The idea of waste management is a huge struggle for people living in the society. This situation has appeared to be a lucrative venture for people scavenging plastic rubber and cans for recycling in the metropolis.
Today, the society is designed that whatever one buys is a product of refined waste, such products come in plastic bags, can drinks, aluminum and other relevant wares. It is very clear that no typical city dweller could buy anything in the market or mall without been package in plastic bags, nylon or cans.
Once all these goods are bought and packaged in at least three plastic bags, on arrival at home, the buyer finishes eating, drinks sachet water and with no dustbin around, he is likely to throw the bags away with or without any little knowledge of wealth creation.
Recently, a report revealed that between 2, 000 and 2,500 tonnes of solid waste are generated on daily basis. In some developed countries, more than half of that plastic waste is collected by private waste management companies and paid by government for recycling. But forty (40) percent of the plastic that is between 3000 and 5000 tonnes every day remain uncollected in various states of the federation according to report. The waste piles along the roads and market places continue to grow until somebody comes and burn them.
To a responsive government, plastic waste means money. The government delegates functions to individuals who collect waste on daily basis and transforms such into refined products for wealth creation. A man who sees waste as wealth beams with smiles when he sees plastic waste scattered all over the place, because he knows how to make a living from “abandoned” wares.
To some private waste scavengers, with gloves and pointed stick, they turn plastic waste into money. The target of every curious wealth creator, be it government or individual is to collect and load waste without allowing it to cause epidemic before its evacuation.

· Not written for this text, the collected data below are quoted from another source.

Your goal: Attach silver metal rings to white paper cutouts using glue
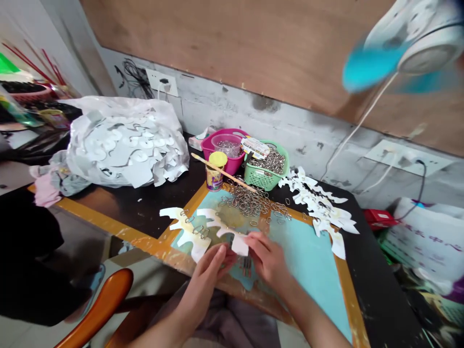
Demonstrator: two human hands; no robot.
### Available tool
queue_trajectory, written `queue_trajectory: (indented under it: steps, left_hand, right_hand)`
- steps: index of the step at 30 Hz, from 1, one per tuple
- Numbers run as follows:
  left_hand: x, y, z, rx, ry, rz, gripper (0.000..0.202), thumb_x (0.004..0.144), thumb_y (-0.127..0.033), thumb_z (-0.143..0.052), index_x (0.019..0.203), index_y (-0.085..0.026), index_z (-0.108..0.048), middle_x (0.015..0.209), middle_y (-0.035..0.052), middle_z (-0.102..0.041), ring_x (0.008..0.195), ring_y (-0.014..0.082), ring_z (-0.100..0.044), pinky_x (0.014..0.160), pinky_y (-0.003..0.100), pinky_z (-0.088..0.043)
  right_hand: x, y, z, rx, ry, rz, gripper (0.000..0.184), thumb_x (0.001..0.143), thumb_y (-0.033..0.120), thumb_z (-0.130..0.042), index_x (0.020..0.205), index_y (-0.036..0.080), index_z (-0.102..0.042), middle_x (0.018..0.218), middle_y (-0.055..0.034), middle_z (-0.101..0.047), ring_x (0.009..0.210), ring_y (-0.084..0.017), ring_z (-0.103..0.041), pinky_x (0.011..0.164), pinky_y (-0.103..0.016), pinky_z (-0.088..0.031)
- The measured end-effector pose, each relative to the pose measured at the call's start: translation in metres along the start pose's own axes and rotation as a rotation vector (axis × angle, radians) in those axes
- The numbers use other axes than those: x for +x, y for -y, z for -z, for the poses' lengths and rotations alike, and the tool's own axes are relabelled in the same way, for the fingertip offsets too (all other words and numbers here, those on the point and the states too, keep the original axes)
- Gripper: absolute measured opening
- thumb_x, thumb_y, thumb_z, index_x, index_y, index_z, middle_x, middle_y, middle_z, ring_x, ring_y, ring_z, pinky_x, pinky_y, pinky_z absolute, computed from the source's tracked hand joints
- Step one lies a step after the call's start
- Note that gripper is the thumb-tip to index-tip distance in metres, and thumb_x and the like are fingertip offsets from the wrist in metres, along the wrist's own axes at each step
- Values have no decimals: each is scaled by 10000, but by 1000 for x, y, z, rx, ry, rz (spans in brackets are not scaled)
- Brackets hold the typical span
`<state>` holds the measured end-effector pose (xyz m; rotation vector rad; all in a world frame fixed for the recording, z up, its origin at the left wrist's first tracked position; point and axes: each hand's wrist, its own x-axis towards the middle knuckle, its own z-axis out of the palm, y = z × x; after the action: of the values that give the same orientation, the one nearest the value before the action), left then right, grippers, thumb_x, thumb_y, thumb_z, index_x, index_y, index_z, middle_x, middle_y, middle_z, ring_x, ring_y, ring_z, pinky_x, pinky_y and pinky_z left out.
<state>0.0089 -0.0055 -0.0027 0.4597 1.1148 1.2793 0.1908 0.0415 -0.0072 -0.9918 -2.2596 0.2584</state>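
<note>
A white, leaf-like cut-out strip (239,244) with notched edges lies between my hands over the table. My right hand (267,255) pinches its near right edge between thumb and fingers. My left hand (213,263) is closed beside its near left end, thumb against the fingers; what they hold is too small to tell. A second white cut-out strip (184,232) lies to the left with several metal rings (201,232) on it. Beyond my hands spreads a loose pile of oval metal rings (250,200).
Behind the pile stand a pink basket (208,142), a green basket (266,180) of metal rings and a tin (214,181) with a wooden stick (224,172) across it. Linked white cut-outs (319,205) lie right. A bag of cut-outs (126,145) sits left; a fan (409,53) hangs above.
</note>
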Motion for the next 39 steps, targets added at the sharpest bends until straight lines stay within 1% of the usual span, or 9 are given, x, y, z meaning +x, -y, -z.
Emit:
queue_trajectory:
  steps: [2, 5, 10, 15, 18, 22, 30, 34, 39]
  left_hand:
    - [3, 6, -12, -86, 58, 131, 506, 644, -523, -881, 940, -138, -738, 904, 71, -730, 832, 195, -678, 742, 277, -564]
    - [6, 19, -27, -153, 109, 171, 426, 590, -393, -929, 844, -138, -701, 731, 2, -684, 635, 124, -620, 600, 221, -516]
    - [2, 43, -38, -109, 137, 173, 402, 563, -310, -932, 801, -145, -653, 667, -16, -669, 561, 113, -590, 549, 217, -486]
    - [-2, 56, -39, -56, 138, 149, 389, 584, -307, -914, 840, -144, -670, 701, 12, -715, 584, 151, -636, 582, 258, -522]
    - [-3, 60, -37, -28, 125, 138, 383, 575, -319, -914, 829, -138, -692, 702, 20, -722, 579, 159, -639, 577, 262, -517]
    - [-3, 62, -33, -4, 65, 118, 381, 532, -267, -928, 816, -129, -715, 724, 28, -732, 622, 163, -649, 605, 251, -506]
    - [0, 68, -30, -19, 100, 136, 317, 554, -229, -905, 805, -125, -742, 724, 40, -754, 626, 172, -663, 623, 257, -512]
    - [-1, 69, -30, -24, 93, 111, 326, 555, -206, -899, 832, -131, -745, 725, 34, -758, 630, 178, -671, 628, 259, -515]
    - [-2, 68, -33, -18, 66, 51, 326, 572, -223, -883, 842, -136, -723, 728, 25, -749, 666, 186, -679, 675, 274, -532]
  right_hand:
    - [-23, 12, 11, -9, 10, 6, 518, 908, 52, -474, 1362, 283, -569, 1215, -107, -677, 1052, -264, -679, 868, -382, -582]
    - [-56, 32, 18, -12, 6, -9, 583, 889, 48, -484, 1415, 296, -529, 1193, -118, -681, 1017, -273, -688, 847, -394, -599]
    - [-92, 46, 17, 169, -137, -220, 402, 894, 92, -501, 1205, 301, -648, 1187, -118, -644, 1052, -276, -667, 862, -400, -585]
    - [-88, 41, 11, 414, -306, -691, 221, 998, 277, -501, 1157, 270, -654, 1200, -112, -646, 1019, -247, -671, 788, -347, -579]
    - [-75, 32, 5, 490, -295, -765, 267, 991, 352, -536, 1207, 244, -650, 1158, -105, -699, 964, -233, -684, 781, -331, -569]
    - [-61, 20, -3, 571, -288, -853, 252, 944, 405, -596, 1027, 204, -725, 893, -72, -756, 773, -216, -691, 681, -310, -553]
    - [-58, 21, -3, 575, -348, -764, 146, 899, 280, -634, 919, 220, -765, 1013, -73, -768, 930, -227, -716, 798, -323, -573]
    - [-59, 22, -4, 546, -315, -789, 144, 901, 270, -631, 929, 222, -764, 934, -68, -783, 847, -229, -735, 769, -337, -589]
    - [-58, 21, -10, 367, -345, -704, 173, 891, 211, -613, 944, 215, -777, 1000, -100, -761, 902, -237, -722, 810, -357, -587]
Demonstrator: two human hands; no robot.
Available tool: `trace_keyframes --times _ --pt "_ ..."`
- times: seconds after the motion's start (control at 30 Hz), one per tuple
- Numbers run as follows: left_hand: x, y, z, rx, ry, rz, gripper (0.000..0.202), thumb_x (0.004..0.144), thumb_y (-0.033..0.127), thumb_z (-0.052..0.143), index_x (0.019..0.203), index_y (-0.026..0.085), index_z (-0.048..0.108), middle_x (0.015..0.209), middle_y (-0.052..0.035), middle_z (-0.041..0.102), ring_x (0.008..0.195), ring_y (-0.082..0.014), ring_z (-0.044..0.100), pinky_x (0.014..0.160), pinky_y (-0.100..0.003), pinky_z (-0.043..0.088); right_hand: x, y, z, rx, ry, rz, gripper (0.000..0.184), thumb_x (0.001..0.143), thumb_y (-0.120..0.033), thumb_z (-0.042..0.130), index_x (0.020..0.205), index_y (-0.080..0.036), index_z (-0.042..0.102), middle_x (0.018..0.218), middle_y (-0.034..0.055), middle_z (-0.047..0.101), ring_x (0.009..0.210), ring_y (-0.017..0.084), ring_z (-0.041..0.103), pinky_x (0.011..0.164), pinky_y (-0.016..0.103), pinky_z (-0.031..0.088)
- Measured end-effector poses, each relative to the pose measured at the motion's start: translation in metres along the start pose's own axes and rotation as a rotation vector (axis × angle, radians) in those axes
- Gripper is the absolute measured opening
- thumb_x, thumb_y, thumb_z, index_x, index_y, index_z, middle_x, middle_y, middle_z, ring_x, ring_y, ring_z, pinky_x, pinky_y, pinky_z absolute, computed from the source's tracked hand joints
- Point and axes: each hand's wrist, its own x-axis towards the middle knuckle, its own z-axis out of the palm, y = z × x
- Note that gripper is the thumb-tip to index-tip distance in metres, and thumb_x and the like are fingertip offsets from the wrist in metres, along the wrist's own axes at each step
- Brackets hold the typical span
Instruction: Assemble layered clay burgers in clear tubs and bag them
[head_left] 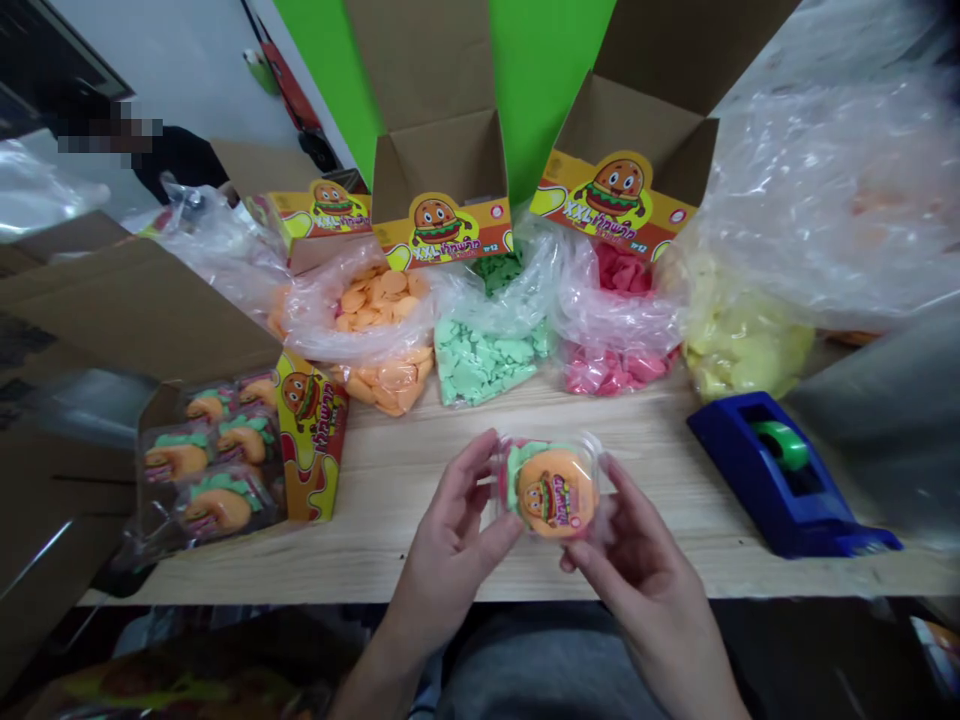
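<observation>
Over the near edge of the pale wooden bench (pixel 660 440), at 6 o'clock, the left hand (pixel 450 540) and right hand (pixel 637 570) grasp a small round clear-plastic tub (pixel 553 490) between them, fingers (pixel 469 470) curled about its rim from either side. It holds a glossy orange dome with a burger-face label over a frilly green layer and a pink one. The lid looks pressed on, though blur leaves that unsure.

At 9 o'clock an open printed cardboard display box (pixel 311 440) already carries several filled tubs (pixel 217 470) in rows, seemingly with room left. At 12 o'clock, crinkled clear bags bulge with loose pieces: a bag of flat orange discs (pixel 379 300), a bag of ragged green bits (pixel 480 355), a bag of pink bits (pixel 615 365) and a bag of pale yellow pieces (pixel 739 340). A blue plastic tape dispenser (pixel 780 480) sits at 3 o'clock.
</observation>
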Motion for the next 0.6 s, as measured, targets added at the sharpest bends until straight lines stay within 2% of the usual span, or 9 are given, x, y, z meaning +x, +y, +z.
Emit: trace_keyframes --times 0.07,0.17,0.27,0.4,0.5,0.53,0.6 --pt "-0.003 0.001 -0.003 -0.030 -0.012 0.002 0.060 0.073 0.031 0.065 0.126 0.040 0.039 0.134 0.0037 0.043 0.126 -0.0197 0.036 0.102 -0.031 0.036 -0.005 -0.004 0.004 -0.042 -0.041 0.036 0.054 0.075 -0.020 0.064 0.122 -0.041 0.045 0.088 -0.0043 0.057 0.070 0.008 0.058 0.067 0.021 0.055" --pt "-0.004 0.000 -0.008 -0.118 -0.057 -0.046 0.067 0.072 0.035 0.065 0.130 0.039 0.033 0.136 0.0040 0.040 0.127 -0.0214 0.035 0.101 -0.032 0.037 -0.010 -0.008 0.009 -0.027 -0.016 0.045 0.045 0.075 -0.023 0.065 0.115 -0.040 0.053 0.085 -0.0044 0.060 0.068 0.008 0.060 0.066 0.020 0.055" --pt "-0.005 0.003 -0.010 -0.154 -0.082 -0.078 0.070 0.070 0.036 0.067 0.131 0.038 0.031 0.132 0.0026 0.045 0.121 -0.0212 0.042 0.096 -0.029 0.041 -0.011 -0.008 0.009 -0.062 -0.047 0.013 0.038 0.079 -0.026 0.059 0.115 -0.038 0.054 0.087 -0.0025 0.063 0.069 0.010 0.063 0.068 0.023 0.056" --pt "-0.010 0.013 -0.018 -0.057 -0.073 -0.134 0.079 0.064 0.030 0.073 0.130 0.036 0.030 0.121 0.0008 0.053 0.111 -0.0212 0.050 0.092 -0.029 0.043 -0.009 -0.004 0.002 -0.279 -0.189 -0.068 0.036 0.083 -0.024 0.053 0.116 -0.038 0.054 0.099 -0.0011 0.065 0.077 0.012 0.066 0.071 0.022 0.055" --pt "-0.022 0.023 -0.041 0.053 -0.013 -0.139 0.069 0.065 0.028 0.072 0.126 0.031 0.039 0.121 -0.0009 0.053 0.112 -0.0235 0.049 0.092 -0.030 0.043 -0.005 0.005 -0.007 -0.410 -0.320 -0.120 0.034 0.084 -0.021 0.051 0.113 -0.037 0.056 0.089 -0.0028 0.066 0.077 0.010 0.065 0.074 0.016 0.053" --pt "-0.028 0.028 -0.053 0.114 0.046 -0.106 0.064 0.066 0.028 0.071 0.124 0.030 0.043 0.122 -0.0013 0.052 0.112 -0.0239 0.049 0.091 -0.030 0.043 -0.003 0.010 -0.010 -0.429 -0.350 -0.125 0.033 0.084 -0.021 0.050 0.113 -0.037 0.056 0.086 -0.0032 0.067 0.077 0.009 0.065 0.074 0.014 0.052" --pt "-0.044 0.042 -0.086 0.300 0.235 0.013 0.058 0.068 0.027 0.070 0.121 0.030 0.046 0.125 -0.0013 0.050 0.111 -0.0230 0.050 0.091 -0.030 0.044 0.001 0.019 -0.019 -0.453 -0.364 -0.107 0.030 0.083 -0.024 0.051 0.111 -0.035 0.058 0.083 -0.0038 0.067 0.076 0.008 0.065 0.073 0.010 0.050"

Traditionally, all the different kinds of waste that are collected by private companies in Accra, Ghana are just dumped at landfill sites at Mallam, Oblogo, Achimota or Madina, which all have reached and exceeded their maximum capacity. That’s where waste management used to end. But in 2012, the international waste management company Zoomlion started to collect and buy plastic waste from individuals to avoid sickness.
According to a report in Ghana, “Any waste recovered is taken to the recently built Accra Compost and Recycling Plant (ACARP) at Adjen Kotoku. There, the plastic materials go through a process of recycling. When you look at the sort of waste that comes here, you begin to ask yourself: had it not been for the plant, where would they have dumped it?”
In a large waste recycling plant, plastic waste is sorted, washed, shred into pieces and passed through a cooler machine. The end product is plastic pellets that are packaged in bags to be sold as raw material. Who could imagine what the country will gain from waste management if the necessary logistics are put in place.
Producers of rubber materials such as sachet water bags and plastic chairs buy the pellets in large quantities; rubber producing companies buy more than five hundred bags of pellets from the recycling plant every month. The business has been fruitful, with the company investing on monthly basis for plastic pellets for production of commodities like plastic chairs, bottles and water sachets.
Nigeria’s sprawling megacity, Lagos, with a population of 21m or so, disgorges 10,000 metric tonnes of waste a day. Overburdened municipal governments are reckoned to collect barely 40% of this rubbish. Only 13% of recyclable materials are salvaged from the city’s landfills, according to Wecyclers, a young company keen to promote recycling and reduce waste.
The Lagos State Waste Management Authority is trying to turn rubbish into energy by harnessing methane gas emitted from rotting waste at Olushosun, the largest landfill in Lagos. When completed in five years’ time, the project is supposed to produce 25MW of electricity. That is a help for a country that produces only 3-4GW per year, a tenth of South Africa’s output for a population triple the size.
In the metropolis of Kaduna, 200km (124 miles) north of Abuja, waste collection is currently free for the 1.5m inhabitants. But the state government is trying to get people to pay a monthly levy to reduce the burden on the authorities and to tempt in the private sector.
It wants to award contracts to companies to collect waste from paying customers. Persuading people to pay for rubbish collection will depend on the quality of the service or on the penalty for not co-operating.
As with most Nigerian government contracts, politics and palm-greasing will probably play a part. Still, if more rubbish is collected, people may not complain. Cheers!.